In 1847 the new partnership of Stuart and Douglas bought a 282-ton barque, the Adriana, and sent it to the Brass River. Their agent was told to offer the local chiefs a share of the profits from palm oil trading on condition they stopped trading in slaves. This was the start of a lucrative new trade.
The prominent Nigerian journalist and nationalist John Payne Jackson at first wanted to be a merchant.
After traveling throughout West Africa, in the late 1860s he found work with the prominent Lagos merchant J. S. Leigh.
He was sent to the Brass River in the 1870s to manage Leigh's station there.
Jackson branched out into trading palm products on his own account, but was forced out of business by European competitors, an experience that may have affected his outlook towards Europeans.

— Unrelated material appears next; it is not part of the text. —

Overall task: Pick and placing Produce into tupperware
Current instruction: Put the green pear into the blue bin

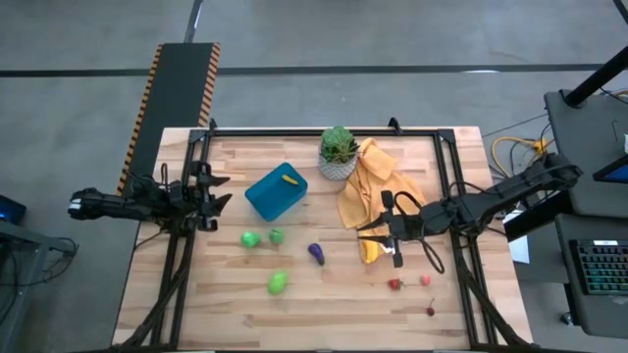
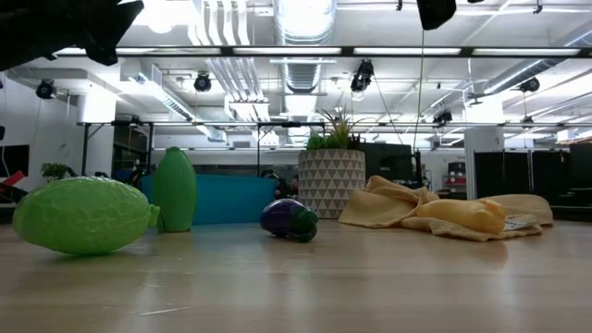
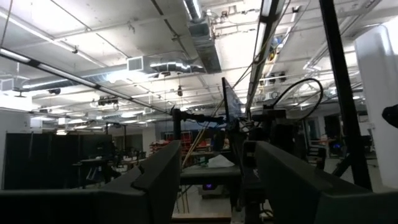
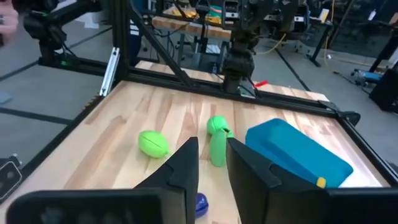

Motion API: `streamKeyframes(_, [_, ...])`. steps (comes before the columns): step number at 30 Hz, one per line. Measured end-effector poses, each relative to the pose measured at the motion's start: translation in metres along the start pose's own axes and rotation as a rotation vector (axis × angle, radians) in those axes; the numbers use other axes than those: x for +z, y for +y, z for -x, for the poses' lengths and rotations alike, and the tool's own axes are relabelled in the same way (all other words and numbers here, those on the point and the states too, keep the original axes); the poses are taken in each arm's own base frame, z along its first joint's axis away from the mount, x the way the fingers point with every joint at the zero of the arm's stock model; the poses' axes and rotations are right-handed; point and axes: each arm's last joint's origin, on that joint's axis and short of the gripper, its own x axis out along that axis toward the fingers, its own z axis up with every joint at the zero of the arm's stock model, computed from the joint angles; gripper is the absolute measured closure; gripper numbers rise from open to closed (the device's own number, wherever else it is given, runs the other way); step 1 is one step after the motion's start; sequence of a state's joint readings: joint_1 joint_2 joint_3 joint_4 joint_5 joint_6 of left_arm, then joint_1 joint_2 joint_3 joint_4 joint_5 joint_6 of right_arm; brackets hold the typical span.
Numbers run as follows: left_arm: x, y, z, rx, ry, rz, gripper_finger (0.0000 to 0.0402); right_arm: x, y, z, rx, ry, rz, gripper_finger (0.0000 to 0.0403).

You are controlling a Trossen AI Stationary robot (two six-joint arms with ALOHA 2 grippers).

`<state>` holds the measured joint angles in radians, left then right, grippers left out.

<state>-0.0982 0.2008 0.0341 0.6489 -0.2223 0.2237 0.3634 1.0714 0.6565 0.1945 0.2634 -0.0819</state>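
The blue tupperware [image 1: 276, 192] stands left of the middle, with a small yellow piece [image 1: 289, 180] inside it. Near it lie three green pieces [image 1: 250, 238] [image 1: 277, 235] [image 1: 278, 283] and the purple eggplant [image 1: 316, 254]. Tiny red pieces [image 1: 394, 284] [image 1: 426, 280] lie toward the near right. My right gripper [image 1: 371, 232] hovers over the near end of a yellow cloth, fingers a narrow gap apart, pointing toward the table's left. Its wrist view shows the tupperware [image 4: 298, 152] and green pieces [image 4: 153, 143] ahead. My left gripper [image 1: 218, 192] waits, open, at the left edge.
A potted plant in a white pot [image 1: 338, 155] stands at the far edge, with a crumpled yellow cloth [image 1: 378, 186] beside it. A deeper-yellow rounded shape [image 1: 368, 251] lies at the cloth's near end. Black frame rails [image 1: 324, 130] border the table. Bare wood lies along the near edge.
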Motion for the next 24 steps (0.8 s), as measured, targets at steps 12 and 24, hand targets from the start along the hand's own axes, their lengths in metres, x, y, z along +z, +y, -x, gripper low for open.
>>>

S. A. Crowther, Bishop of Niger Territory, reported in 1885 that the native converts at Nembe, Brass River, had contributed towards building an iron church. It was opened on 9 October 1884 in presence of the congregation of 1,202 people. The congregation of St. Barnabas at Tawn, (Note: Presumably by "Tawn" the bishop meant "Twon") Brass River, had started to raise contributions for a similar iron church.

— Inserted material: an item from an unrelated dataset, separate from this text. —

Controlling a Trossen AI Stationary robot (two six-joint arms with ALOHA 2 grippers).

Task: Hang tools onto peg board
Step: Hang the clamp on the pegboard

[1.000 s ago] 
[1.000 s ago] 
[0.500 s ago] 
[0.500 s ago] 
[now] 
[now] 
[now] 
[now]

At one time the town of Twon-Brass was the main port of the Nembe Kingdom, called by one historian "the Venice of the Niger Delta", and was dominant in the palm oil trade of the region. When the Royal Niger Company became an increasingly strong rival in the trade, the town's economy was severely damaged.
In January 1895 the Nembe king William Koko led a dawn attack of more than a thousand warriors on the company's headquarters at Akassa, which triggered a retaliatory raid that destroyed the kingdom's inland capital of Nembe.
The British already had a consulate in Twon-Brass, from which after the fall of Koko they administered the area.